WORK ORDER> Pictures must not appear in the copy. Restate exactly the lines below from the one with "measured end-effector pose" through the one with "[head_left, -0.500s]", inclusive.

INFORMATION SHOWN>

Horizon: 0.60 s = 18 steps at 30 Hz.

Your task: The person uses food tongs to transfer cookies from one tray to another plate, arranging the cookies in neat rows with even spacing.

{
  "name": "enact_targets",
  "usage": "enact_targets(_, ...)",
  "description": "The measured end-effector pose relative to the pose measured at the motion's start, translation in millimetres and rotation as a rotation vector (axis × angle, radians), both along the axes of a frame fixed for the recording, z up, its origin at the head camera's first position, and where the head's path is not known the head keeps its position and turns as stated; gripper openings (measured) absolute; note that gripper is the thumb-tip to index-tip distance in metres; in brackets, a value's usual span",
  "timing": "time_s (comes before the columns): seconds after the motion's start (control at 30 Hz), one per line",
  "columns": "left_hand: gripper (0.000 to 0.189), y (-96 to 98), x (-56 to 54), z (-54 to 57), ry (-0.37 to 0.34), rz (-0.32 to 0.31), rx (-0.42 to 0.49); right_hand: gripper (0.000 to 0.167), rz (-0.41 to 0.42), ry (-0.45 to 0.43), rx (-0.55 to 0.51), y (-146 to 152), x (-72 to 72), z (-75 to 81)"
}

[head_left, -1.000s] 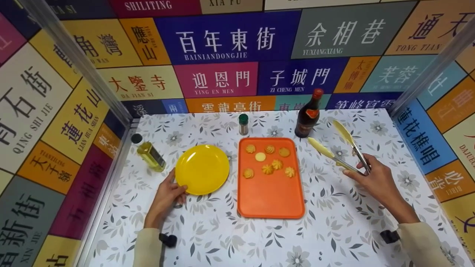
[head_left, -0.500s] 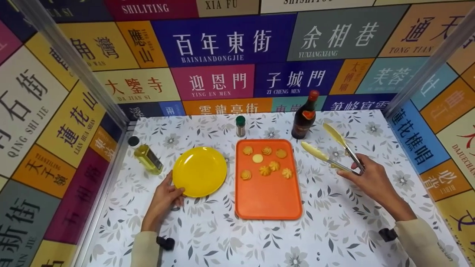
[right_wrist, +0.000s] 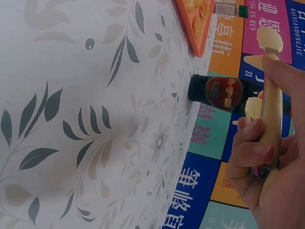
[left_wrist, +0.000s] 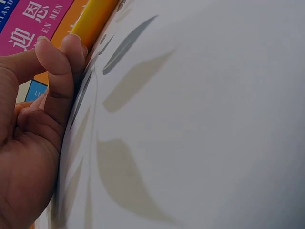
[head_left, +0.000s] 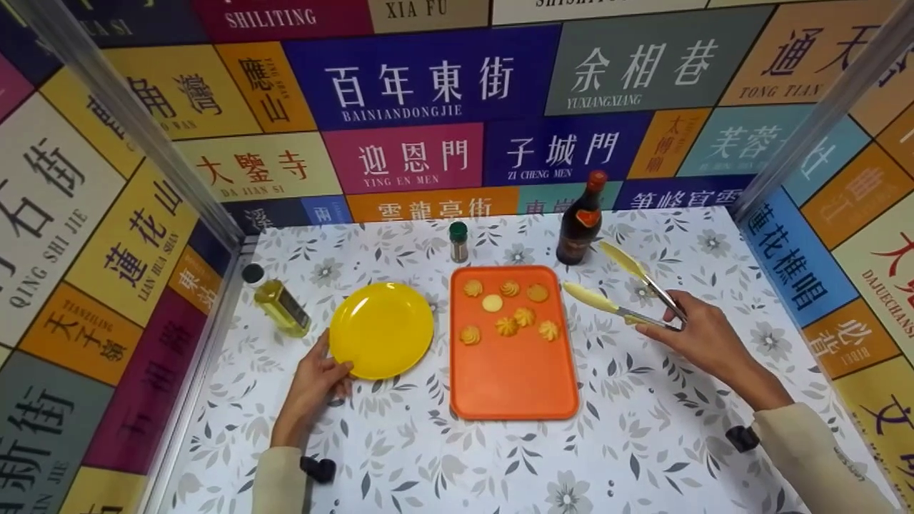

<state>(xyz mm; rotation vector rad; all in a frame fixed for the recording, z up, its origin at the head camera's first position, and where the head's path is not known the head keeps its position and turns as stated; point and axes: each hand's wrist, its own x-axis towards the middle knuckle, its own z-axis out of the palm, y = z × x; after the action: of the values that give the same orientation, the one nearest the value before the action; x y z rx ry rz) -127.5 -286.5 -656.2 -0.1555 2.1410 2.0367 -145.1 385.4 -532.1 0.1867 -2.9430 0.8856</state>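
Note:
My left hand (head_left: 318,375) is at the near-left edge of a round yellow plate (head_left: 382,328), thumb over the rim and fingers beside it. The left wrist view shows its curled fingers low on the tabletop, at the plate's rim (left_wrist: 93,20). My right hand (head_left: 703,335) grips metal tongs (head_left: 628,263) with pale yellow tips, their arms spread apart and nothing between them. The tips point left, toward an orange tray (head_left: 510,385). Several piped cookies (head_left: 548,330) lie on its far half. The tongs (right_wrist: 272,109) fill the right hand in the right wrist view.
A dark bottle with a red cap (head_left: 580,221) stands behind the tray, close to the tong tips. A green-capped spice jar (head_left: 458,243) is at the back. An oil bottle (head_left: 282,307) stands left of the plate. Sign-printed walls (head_left: 421,78) enclose the table.
My right hand has carried the tongs leftward, bringing the tips nearer the tray's right edge. The left hand stays at the plate. The head view has shifted slightly.

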Motion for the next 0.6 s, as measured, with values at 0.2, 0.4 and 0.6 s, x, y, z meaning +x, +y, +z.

REPLY>
  "description": "The measured end-effector pose relative to the pose measured at the motion's start, translation in millimetres and rotation as a rotation vector (axis × angle, radians), both along the axes of a frame fixed for the recording, z up, its origin at the head camera's first position, and where the head's path is not known the head keeps its position and turns as stated; gripper openings (measured) absolute; note that gripper is the thumb-tip to index-tip distance in metres; in brackets, a value's usual span",
  "timing": "time_s (comes before the columns): seconds after the motion's start (control at 30 Hz), one per line",
  "columns": "left_hand: gripper (0.000 to 0.189), y (-96 to 98), x (-56 to 54), z (-54 to 57), ry (-0.37 to 0.34), rz (-0.32 to 0.31), rx (-0.42 to 0.49); right_hand: gripper (0.000 to 0.167), rz (-0.41 to 0.42), ry (-0.45 to 0.43), rx (-0.55 to 0.51), y (-146 to 152), x (-72 to 72), z (-75 to 81)"
}

[head_left, -1.000s] 
[head_left, -0.500s] 

Nothing more is required for this exercise.